Dataset Methods & Properties
Full reference for dataset instance methods and shared properties.
Methods
| Name | Description |
|---|---|
df |
Alias for to_pandas. |
drop |
Drop the dataset from the server. |
filter |
Filter the dataset. |
head |
Return the first n rows. |
join |
Join with another dataset. |
np |
Alias for to_numpy. |
to_arrow |
Return the dataset as a PyArrow Table (materialized) or RecordBatchReader. |
to_numpy |
Return the dataset as a NumPy array (if possible). |
to_pandas |
Return the dataset as a Pandas DataFrame. |
write_dataset |
Write the dataset to a file system using PyArrow write_dataset. |
Properties
| Name | Description |
|---|---|
data_schema |
PyArrow Schema for the dataset (fetched from server). |
fs_type |
File system type for FSDataset ('server', 's3', 'gcs', 'hdfs', 'local'). |
num_rows |
Number of rows in the dataset. |
df
df(
use_nullable_dtypes: bool = False
) -> pandas.DataFrame
Alias for to_pandas.
| Parameter Name | Description |
|---|---|
use_nullable_dtypes |
Use pandas nullable dtypes if True. |
drop
drop() -> None
Drop the dataset from the server.
filter
filter(
ts_filter: str | None = None,
/,
*,
columns: list[str] | None = None,
materialize: bool = False
) -> FilteredDataset
Filter the dataset.
| Parameter Name | Description |
|---|---|
ts_filter |
SQL WHERE-style filter. |
columns |
Column subset. |
materialize |
Materialize the filtered result on the server where supported. |
head
head(
n: int = 10,
*,
as_arrow: bool = False
) -> pandas.DataFrame | pyarrow.Table
Return the first n rows.
| Parameter Name | Description |
|---|---|
n |
Rows to return. |
as_arrow |
Return PyArrow Table if True. |
join
join(
dataset: Dataset,
join_condition: str | list[str],
*,
asof_join: bool = False,
direction: str = 'forward',
allow_exact_matches: bool = True
) -> Dataset
Join with another dataset.
ASOF joins must be the final join in a join chain and cannot be followed by regular SQL joins.

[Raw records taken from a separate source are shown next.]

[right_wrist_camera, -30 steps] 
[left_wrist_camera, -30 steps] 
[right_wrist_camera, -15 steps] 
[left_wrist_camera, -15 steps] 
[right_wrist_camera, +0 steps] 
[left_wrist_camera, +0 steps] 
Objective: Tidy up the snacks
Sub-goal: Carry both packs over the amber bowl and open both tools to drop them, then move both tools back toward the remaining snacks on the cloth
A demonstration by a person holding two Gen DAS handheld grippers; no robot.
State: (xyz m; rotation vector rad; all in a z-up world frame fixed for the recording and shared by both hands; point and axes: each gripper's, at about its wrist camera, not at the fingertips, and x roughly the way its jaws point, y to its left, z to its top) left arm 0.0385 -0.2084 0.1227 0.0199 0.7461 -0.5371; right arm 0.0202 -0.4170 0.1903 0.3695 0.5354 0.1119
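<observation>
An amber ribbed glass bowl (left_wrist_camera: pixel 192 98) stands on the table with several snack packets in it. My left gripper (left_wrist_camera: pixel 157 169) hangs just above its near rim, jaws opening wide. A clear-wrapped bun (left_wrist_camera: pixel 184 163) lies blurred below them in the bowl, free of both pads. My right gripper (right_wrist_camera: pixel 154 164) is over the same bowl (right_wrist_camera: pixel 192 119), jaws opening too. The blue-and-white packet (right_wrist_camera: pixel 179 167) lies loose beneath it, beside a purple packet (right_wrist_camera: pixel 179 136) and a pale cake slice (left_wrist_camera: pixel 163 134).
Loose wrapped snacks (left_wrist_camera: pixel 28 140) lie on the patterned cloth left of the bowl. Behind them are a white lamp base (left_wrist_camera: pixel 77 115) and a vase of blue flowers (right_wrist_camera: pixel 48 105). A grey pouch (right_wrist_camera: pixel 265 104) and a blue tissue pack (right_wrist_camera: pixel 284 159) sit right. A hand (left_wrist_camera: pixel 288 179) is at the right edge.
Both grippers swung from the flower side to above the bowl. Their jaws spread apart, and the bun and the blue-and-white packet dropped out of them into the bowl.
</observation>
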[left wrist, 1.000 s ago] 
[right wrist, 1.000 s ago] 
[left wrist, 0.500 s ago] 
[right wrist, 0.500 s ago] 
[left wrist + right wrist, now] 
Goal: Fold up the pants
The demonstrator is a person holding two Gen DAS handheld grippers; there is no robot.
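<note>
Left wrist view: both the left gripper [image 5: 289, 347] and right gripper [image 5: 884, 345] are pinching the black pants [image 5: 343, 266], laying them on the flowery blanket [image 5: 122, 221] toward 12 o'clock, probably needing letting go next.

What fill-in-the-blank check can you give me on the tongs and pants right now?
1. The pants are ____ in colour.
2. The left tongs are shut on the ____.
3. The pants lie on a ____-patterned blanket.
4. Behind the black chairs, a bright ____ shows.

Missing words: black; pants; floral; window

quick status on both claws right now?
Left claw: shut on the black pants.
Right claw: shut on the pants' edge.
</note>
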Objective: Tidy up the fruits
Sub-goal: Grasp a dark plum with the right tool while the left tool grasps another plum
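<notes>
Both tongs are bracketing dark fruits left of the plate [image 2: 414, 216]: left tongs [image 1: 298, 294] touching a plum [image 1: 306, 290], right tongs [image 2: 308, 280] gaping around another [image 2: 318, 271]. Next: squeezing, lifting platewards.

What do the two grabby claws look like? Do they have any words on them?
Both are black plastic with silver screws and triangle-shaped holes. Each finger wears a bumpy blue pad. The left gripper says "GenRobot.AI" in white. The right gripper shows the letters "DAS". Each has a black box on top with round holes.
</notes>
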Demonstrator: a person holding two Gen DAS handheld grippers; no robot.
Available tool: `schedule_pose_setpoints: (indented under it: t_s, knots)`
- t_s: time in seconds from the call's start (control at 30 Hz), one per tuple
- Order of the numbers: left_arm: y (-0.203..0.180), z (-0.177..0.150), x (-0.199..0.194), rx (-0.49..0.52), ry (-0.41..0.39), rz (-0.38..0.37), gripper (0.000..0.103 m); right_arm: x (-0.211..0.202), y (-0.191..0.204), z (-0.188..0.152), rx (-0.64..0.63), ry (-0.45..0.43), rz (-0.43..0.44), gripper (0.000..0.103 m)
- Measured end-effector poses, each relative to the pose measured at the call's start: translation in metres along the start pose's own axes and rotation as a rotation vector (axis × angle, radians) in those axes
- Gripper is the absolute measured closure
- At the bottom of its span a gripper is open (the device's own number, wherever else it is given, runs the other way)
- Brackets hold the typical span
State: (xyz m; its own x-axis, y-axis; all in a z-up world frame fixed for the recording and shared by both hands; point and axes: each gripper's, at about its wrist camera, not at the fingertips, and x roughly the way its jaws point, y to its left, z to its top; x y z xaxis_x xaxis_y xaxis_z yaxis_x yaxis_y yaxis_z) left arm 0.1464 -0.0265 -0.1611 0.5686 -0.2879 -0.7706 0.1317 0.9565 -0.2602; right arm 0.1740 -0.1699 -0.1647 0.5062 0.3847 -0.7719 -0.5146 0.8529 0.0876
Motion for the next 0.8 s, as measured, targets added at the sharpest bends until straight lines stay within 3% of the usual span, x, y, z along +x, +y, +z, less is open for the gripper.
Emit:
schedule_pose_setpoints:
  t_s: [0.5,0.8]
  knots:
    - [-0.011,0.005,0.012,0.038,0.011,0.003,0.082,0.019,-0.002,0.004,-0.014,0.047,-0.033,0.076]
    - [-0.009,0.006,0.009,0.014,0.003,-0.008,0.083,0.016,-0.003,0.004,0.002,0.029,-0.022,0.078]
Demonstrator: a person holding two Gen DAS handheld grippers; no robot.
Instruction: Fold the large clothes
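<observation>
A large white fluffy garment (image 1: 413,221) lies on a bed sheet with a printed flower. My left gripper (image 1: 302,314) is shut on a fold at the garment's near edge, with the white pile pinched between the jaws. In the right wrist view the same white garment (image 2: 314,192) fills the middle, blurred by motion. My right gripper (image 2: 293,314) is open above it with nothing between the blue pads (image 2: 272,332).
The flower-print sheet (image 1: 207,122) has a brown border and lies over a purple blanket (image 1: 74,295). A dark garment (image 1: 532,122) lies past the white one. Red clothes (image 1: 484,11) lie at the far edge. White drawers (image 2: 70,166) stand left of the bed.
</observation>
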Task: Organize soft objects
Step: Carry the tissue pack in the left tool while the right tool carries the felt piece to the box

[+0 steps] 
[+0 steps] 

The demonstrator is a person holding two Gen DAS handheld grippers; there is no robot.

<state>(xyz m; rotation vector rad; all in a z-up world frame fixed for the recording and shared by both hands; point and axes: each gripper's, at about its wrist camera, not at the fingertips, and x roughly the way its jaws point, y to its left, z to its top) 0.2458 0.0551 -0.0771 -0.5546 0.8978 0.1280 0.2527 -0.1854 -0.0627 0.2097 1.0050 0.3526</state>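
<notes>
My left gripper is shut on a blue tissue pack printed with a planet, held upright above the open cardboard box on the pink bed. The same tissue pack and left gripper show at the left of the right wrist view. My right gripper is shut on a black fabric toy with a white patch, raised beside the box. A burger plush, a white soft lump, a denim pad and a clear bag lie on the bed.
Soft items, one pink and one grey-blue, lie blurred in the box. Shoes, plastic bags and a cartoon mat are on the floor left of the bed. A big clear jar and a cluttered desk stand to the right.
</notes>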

InfluxDB phase 1 does not support joins.
| Parameter Name | Description |
|---|---|
dataset |
Dataset to join. |
join_condition |
Column list or SQL-style condition. |
asof_join |
ASOF join on time columns. Must be the final join in a join chain. |
direction |
Forward or backward. |
allow_exact_matches |
Disallow exact matches if False. |
np
np() -> numpy.ndarray
Alias for to_numpy.
to_arrow
to_arrow(
materialize: bool = True
) -> pyarrow.Table | pyarrow.RecordBatchReader
Return the dataset as a PyArrow Table (materialized) or RecordBatchReader.
| Parameter Name | Description |
|---|---|
materialize |
Return Table if True, otherwise RecordBatchReader. |
to_numpy
to_numpy() -> numpy.ndarray
Return the dataset as a NumPy array (if possible).
to_pandas
to_pandas(
use_nullable_dtypes: bool = False
) -> pandas.DataFrame
Return the dataset as a Pandas DataFrame.
| Parameter Name | Description |
|---|---|
use_nullable_dtypes |
Use pandas nullable dtypes if True. |
write_dataset
write_dataset(*args, **kwargs) -> None
Write the dataset to a file system using PyArrow write_dataset.
| Parameter Name | Description |
|---|---|
*args |
Passed to pa.ds.write_dataset. |
**kwargs |
Passed to pa.ds.write_dataset. |